Up to and including the line with "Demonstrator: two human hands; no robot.", write out the listing from its first line, minus the pictures.

▶ [Data shown]
= Beginning of Section =

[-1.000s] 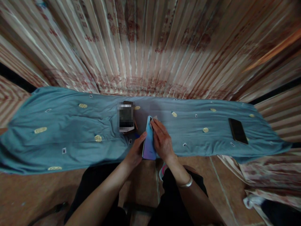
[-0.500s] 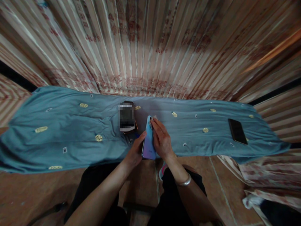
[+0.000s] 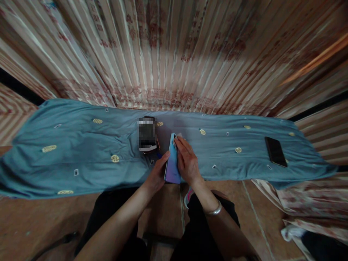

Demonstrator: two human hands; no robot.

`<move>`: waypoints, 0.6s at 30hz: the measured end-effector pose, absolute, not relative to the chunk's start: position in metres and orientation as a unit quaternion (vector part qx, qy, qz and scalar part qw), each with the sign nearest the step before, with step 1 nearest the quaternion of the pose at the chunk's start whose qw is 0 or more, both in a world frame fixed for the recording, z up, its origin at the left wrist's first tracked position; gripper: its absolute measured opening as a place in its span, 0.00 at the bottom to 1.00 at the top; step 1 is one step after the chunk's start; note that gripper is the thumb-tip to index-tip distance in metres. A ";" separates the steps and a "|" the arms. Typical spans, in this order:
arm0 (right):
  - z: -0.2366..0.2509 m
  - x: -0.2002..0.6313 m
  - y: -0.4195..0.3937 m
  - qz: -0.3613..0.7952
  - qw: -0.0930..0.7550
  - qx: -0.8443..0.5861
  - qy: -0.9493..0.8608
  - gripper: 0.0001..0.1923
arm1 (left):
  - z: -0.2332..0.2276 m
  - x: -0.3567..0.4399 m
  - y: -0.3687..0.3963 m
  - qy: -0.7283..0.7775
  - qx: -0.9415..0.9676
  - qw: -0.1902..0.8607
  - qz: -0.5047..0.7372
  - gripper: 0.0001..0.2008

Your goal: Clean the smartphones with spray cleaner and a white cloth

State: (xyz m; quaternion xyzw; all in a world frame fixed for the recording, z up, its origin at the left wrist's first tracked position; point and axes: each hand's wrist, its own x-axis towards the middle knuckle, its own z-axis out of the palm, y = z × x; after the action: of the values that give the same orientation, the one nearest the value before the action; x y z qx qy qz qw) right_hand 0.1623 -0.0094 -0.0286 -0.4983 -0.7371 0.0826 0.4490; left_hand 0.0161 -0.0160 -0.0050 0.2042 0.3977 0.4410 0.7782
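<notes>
Here we hold the phone [image 3: 173,165] in our left hand [image 3: 158,169], over the surface's [image 3: 89,145] near edge, around the middle; our right hand [image 3: 188,163], fingers together, presses a pale scrap [image 3: 179,135] to its back.

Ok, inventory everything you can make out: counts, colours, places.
Phone: 1, blue to purple, at centre
Thin scrap: 1, whitish, at right fingers
Cloth: 1, teal, across middle
Slab: 1, black, cloth's right end
Stack, blurred: 1, mostly black, left of phone
Curtains: count unclear, beige, behind
Floor: 1, brown, below
Shoe: 1, grey and pink, below
Bracelet: 1, silver, right forearm
Legs: 2, black trousers, bottom
Left hand: 1, bare, phone's left side
Right hand: 1, bare, phone's right side
</notes>
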 end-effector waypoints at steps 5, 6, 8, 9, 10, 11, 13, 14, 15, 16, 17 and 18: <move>-0.029 0.160 -0.012 0.088 0.441 -0.493 -0.745 0.28 | -0.005 0.014 -0.014 0.392 0.209 0.774 0.451 0.30; -0.029 0.158 -0.013 0.093 0.438 -0.489 -0.749 0.28 | -0.006 0.013 -0.013 0.390 0.209 0.771 0.458 0.29; -0.028 0.156 -0.014 0.096 0.440 -0.479 -0.753 0.28 | -0.006 0.012 -0.012 0.384 0.209 0.767 0.470 0.26; -0.028 0.155 -0.015 0.096 0.442 -0.476 -0.754 0.28 | -0.006 0.012 -0.011 0.382 0.209 0.766 0.473 0.25; -0.028 0.155 -0.014 0.094 0.445 -0.476 -0.753 0.28 | -0.006 0.012 -0.011 0.381 0.207 0.767 0.473 0.25; -0.028 0.156 -0.014 0.092 0.448 -0.479 -0.750 0.27 | -0.006 0.012 -0.012 0.381 0.206 0.768 0.471 0.25; -0.027 0.157 -0.012 0.090 0.449 -0.489 -0.743 0.27 | -0.007 0.014 -0.013 0.387 0.207 0.772 0.460 0.25; -0.027 0.158 -0.011 0.089 0.449 -0.494 -0.739 0.27 | -0.007 0.014 -0.014 0.390 0.209 0.773 0.454 0.25; -0.026 0.159 -0.011 0.088 0.449 -0.497 -0.737 0.28 | -0.008 0.015 -0.015 0.393 0.210 0.774 0.449 0.25; -0.026 0.160 -0.010 0.087 0.450 -0.499 -0.736 0.27 | -0.008 0.015 -0.016 0.396 0.211 0.774 0.447 0.24; -0.026 0.160 -0.010 0.086 0.450 -0.499 -0.736 0.27 | -0.008 0.015 -0.016 0.398 0.212 0.771 0.450 0.23; -0.026 0.160 -0.011 0.084 0.450 -0.498 -0.737 0.27 | -0.007 0.015 -0.016 0.400 0.211 0.767 0.456 0.23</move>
State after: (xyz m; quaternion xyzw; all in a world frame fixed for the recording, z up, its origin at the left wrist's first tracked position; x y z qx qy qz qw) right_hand 0.1600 -0.0106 -0.0262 -0.4976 -0.7369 0.0842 0.4496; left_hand 0.0151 -0.0164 -0.0075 0.2112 0.3998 0.4560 0.7665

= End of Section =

▶ [Problem solution]
[-1.000s] 
[-0.500s] 
[+0.000s] 

Demonstrator: two human hands; no robot.

That finishes the exercise.